▸ **Work instructions**
In the records below, find the line containing "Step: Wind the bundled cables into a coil". Restate it and all the lines after it exactly, and omit the rest.

[Data entries]
......

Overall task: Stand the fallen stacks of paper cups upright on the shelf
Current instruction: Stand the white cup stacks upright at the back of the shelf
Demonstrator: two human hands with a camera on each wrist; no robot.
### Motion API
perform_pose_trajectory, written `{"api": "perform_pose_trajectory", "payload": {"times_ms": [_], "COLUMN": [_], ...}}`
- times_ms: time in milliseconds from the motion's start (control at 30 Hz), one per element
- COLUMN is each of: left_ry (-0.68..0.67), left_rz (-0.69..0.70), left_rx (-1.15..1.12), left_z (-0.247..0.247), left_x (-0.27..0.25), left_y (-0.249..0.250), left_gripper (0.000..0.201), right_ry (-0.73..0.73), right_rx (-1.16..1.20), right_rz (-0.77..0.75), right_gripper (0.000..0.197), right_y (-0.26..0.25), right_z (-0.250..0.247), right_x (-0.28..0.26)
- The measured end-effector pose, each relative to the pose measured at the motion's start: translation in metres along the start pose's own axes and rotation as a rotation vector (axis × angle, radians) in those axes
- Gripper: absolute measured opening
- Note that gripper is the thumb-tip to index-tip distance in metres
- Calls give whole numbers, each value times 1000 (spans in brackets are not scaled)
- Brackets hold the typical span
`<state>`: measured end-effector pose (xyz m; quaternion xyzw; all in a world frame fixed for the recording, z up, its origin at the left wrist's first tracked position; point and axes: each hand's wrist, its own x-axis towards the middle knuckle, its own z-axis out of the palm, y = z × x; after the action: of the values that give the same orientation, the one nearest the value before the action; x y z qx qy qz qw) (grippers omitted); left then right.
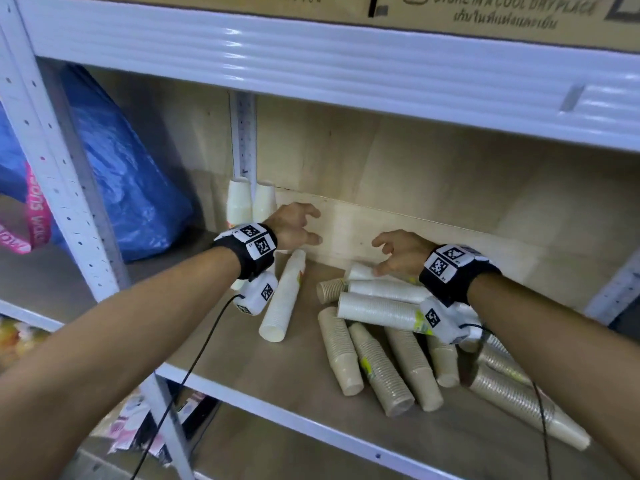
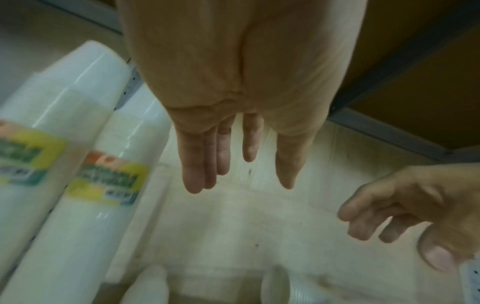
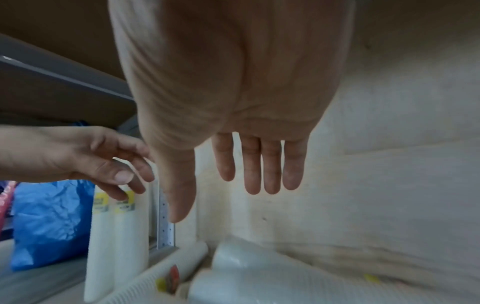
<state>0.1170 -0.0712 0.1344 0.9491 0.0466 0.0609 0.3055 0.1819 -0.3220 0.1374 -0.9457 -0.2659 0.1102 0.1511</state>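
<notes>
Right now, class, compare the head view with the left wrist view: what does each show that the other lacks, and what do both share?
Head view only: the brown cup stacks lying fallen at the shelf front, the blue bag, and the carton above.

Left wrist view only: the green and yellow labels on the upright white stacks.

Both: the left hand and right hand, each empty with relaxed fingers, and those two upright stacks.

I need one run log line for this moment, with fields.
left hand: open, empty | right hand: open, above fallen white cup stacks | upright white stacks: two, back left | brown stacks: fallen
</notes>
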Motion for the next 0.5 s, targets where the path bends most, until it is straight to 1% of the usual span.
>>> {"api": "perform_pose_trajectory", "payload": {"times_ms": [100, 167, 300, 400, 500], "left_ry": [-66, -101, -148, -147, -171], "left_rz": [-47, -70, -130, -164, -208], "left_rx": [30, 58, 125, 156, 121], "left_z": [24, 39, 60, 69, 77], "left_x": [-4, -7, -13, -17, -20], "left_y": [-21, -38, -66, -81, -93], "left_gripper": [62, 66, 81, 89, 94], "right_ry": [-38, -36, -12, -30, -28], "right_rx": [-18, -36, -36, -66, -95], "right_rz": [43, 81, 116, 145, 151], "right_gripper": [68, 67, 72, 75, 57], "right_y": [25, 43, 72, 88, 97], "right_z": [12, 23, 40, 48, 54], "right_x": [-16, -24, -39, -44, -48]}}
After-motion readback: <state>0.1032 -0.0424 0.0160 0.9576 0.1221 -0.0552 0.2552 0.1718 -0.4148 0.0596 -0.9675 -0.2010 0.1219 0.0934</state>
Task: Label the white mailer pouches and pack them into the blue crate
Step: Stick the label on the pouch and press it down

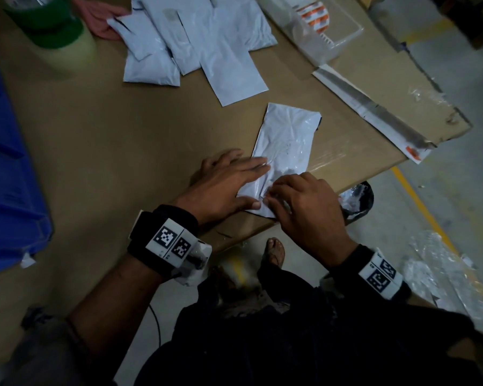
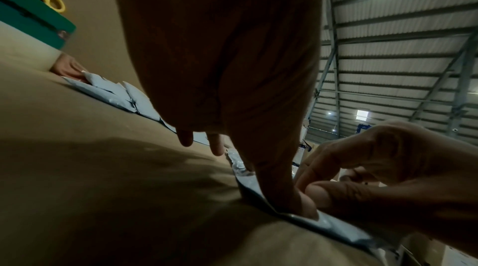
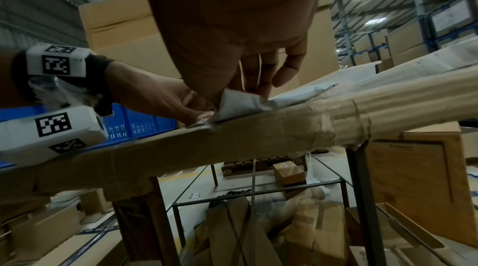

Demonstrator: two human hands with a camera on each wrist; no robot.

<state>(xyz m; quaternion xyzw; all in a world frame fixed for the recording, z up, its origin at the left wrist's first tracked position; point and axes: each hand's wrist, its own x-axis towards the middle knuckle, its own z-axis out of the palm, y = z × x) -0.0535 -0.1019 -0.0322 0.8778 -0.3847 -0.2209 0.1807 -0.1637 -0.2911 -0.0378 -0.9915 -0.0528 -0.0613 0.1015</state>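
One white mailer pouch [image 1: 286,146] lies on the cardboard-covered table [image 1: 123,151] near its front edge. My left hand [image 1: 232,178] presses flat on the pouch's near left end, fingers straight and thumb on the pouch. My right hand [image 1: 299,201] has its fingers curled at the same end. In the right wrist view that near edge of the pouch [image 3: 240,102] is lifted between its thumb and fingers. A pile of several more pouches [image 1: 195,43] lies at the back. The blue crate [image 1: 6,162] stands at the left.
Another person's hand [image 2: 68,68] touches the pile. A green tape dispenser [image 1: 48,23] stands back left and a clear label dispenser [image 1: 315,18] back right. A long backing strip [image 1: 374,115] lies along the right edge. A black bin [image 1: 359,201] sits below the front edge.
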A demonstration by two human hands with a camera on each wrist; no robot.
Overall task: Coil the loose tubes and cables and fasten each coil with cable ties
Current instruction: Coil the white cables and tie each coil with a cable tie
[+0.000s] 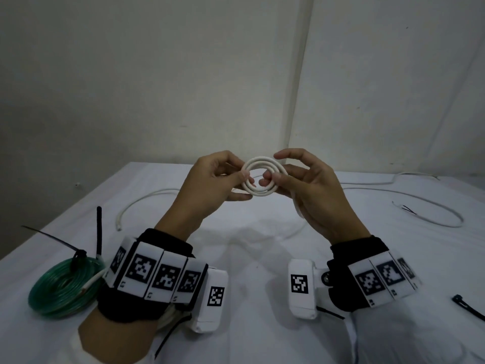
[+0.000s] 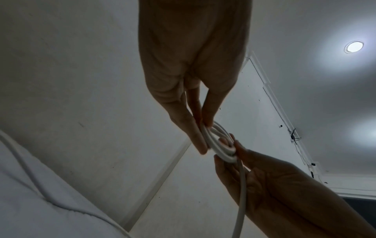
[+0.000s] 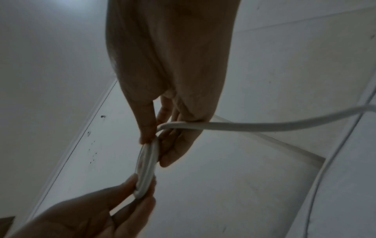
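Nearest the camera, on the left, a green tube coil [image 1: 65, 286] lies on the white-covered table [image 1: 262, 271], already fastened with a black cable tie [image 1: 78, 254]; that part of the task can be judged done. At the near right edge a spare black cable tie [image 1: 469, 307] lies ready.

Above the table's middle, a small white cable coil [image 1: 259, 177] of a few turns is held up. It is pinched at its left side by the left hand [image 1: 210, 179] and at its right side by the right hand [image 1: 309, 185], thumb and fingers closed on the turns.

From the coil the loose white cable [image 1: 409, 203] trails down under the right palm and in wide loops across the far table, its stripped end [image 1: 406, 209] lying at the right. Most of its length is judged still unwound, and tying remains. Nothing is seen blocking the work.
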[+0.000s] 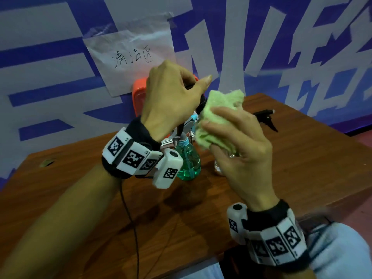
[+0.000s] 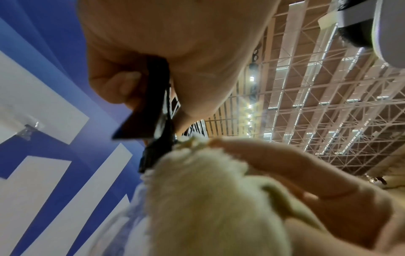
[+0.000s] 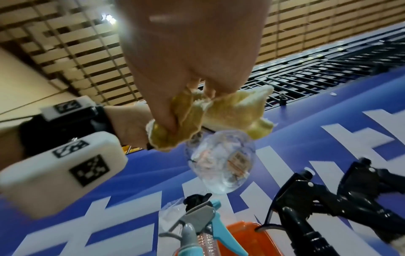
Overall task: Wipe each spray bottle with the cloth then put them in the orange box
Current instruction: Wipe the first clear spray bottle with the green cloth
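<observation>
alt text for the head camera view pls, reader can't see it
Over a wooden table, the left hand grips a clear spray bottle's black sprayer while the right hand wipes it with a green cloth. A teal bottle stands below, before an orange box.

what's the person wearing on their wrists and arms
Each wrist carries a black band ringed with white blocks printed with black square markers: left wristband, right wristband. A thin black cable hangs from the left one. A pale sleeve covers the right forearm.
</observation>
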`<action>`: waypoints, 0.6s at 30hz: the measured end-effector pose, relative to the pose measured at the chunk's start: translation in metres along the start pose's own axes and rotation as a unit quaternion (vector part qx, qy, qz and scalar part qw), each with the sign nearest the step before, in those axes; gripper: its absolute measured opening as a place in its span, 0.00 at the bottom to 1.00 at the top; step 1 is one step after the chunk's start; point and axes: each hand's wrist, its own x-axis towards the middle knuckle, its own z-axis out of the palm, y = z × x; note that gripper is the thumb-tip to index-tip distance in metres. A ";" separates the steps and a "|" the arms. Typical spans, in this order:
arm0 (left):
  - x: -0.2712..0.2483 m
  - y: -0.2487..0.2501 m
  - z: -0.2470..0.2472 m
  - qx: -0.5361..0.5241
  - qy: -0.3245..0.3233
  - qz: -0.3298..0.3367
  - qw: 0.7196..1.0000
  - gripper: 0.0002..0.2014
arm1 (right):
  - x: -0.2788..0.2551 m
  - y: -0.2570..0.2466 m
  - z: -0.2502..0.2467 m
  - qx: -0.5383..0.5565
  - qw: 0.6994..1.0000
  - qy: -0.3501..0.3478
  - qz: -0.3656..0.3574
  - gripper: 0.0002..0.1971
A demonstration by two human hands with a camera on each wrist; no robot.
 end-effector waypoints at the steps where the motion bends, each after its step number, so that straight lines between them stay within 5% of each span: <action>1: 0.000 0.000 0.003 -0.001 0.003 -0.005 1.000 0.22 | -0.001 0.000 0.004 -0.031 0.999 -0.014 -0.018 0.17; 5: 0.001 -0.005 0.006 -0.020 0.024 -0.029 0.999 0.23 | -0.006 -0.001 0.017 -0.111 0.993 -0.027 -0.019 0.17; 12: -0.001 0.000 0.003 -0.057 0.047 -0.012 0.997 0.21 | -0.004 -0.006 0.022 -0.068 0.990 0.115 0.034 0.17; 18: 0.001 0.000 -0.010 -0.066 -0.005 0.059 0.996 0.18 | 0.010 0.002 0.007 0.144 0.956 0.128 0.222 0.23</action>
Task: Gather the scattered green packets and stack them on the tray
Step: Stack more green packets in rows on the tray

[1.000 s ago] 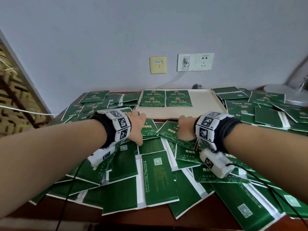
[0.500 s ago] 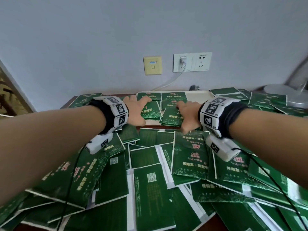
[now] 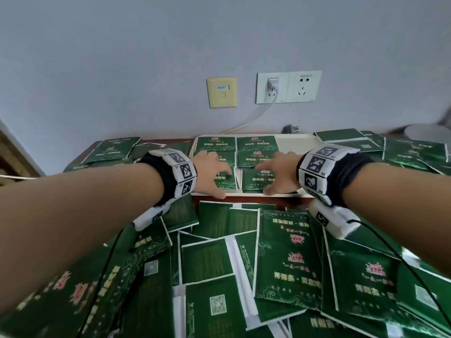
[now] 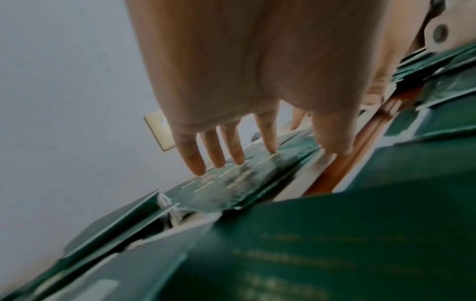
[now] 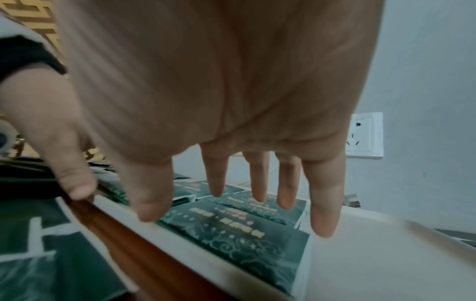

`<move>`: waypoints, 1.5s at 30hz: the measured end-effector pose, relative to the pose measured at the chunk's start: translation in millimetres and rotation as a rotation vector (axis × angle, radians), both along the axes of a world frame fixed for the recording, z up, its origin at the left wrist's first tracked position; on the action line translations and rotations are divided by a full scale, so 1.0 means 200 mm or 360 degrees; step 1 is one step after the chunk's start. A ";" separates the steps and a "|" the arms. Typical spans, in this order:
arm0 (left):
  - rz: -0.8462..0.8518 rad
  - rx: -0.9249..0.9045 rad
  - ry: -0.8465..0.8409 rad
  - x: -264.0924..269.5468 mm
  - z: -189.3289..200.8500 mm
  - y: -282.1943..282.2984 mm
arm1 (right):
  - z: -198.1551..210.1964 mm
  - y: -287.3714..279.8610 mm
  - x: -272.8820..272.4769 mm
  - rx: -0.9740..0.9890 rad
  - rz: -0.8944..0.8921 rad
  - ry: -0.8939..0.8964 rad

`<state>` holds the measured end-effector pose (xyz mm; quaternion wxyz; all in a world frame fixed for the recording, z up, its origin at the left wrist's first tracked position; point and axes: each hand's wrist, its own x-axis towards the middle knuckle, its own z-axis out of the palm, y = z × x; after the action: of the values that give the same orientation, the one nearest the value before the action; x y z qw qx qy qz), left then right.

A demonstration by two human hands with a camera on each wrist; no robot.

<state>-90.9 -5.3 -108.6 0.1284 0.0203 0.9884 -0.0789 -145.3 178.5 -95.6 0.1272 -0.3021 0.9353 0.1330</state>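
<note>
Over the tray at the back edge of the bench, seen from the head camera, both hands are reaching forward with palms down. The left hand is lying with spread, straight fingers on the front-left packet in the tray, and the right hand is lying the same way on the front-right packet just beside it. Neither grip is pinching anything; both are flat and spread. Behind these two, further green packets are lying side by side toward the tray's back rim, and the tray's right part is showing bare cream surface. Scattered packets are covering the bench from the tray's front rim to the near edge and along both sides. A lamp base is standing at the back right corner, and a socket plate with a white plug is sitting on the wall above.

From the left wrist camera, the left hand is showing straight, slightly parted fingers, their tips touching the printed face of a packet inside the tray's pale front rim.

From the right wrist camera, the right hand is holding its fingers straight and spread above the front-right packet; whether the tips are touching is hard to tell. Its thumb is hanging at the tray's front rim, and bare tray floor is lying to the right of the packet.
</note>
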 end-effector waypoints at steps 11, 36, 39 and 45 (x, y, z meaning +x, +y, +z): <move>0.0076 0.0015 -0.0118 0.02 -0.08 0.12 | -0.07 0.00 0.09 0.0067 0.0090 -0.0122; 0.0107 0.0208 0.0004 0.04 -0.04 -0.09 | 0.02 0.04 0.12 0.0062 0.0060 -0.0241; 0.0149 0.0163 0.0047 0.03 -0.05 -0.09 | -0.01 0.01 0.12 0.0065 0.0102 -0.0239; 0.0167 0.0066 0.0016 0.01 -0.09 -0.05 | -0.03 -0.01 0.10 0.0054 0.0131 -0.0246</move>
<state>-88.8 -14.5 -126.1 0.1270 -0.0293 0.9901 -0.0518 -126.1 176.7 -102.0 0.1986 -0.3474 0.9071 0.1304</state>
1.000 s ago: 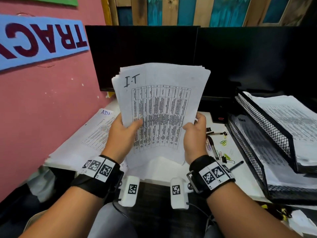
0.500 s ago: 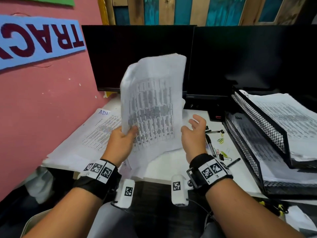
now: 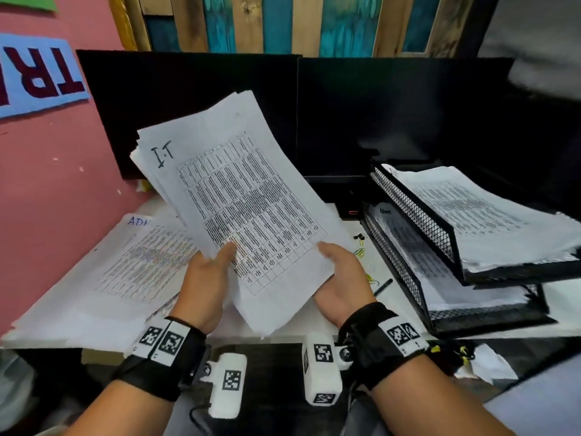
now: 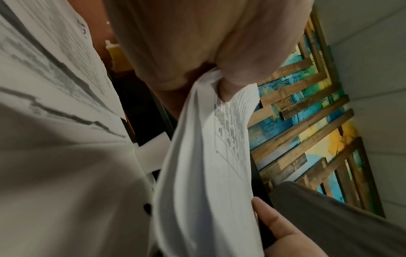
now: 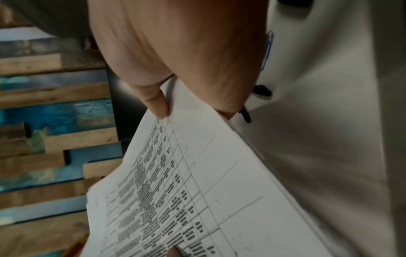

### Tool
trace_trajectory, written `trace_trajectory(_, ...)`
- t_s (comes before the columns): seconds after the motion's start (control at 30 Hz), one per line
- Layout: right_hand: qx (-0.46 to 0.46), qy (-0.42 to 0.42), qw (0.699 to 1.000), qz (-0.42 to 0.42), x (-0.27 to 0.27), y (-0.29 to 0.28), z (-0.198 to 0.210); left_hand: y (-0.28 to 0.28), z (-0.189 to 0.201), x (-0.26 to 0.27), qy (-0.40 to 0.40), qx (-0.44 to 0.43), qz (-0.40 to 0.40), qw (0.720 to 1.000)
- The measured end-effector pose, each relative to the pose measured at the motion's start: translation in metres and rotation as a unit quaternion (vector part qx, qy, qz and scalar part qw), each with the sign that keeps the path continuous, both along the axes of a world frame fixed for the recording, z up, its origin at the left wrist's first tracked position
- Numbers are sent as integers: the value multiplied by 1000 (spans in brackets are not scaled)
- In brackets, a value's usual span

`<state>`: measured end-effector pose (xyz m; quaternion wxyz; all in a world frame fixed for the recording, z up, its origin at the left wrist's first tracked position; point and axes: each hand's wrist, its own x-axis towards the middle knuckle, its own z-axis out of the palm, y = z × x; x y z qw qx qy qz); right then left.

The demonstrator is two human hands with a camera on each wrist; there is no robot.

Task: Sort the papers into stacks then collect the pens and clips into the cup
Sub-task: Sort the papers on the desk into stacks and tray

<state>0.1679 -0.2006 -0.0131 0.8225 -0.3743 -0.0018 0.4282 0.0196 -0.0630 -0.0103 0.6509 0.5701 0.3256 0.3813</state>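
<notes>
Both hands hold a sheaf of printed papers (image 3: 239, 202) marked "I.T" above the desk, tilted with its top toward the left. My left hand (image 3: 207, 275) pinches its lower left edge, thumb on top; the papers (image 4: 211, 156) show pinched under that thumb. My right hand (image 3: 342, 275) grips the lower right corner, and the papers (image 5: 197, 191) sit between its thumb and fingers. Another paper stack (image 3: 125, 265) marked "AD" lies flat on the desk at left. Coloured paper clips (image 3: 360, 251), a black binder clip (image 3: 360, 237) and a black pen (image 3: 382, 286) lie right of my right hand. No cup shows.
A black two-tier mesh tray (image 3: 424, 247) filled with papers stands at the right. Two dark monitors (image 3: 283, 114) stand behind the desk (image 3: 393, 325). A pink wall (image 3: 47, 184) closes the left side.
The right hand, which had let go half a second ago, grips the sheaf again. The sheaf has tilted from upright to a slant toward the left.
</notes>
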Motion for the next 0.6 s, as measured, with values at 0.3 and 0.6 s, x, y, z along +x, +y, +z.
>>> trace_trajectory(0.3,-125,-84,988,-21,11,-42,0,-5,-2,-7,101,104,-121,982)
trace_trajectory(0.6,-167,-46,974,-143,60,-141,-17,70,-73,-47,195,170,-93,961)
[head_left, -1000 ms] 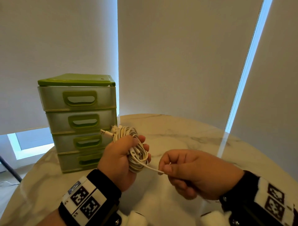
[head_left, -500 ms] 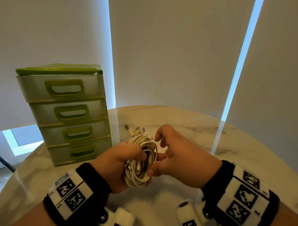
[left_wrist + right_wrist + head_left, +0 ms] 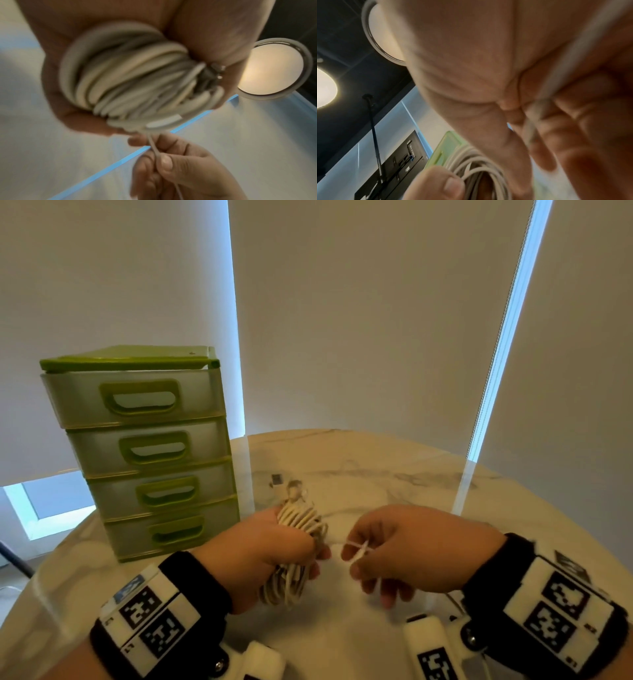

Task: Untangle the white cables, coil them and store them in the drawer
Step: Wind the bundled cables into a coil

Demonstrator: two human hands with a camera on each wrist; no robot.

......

▸ **Task response**
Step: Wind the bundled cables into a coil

Demonstrator: two human hands with a camera on each wrist; no robot.

The complete answer has been presented.